> _DESCRIPTION OF THE TASK_: How many lines in the records below contain the word "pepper"? Answer with the number only.

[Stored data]
- - -

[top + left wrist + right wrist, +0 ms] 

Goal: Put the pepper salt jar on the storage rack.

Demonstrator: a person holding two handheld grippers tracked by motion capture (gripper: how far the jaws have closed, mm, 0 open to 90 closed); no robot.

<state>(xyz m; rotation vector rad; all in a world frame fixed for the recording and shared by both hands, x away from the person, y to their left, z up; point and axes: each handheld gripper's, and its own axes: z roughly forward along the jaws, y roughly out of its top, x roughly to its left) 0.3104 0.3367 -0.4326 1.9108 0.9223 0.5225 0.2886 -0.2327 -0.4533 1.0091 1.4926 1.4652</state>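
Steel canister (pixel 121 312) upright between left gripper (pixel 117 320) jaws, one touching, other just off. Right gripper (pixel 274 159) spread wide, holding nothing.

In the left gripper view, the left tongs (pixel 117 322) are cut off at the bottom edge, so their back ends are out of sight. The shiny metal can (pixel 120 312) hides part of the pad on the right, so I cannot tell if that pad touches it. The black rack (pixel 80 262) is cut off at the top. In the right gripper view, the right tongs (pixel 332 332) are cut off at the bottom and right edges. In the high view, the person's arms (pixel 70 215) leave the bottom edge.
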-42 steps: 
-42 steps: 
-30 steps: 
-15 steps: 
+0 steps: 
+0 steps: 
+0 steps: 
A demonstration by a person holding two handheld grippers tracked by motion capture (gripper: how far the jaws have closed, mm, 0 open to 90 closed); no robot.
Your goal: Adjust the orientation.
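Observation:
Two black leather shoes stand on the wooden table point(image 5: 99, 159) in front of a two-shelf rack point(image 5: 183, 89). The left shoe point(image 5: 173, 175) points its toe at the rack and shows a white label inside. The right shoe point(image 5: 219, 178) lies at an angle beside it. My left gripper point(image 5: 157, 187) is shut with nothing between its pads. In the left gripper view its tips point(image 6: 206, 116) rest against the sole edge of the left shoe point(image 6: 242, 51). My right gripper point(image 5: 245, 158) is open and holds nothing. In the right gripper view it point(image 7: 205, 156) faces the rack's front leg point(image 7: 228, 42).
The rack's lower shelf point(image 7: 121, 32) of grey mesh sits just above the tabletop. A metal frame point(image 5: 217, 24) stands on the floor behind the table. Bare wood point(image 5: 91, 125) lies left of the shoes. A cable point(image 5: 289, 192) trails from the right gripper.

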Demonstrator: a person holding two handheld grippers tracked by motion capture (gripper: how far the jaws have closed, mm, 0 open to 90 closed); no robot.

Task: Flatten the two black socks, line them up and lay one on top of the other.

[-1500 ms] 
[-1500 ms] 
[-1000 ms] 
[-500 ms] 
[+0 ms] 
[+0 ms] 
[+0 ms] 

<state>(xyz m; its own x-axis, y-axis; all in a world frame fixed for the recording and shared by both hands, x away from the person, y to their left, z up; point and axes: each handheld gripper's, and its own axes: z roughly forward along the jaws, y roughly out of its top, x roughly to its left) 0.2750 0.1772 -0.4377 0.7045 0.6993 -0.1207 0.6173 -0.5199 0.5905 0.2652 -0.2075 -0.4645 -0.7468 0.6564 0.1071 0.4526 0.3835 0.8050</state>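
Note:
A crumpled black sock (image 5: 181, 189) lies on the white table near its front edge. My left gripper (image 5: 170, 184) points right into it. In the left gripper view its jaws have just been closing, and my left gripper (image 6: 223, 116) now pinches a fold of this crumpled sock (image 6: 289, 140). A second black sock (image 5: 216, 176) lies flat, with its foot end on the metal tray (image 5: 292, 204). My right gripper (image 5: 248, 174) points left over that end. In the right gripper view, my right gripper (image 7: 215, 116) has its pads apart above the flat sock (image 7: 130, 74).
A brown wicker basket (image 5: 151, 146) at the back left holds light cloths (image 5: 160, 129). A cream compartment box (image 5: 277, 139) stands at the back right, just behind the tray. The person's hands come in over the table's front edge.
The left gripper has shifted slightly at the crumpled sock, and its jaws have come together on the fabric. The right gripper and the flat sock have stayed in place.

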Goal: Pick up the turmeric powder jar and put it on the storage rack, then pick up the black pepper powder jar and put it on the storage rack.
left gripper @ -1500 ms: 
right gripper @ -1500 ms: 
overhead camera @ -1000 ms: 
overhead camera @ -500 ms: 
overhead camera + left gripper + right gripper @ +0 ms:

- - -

> _RESULT FOR THIS EXERCISE_: 2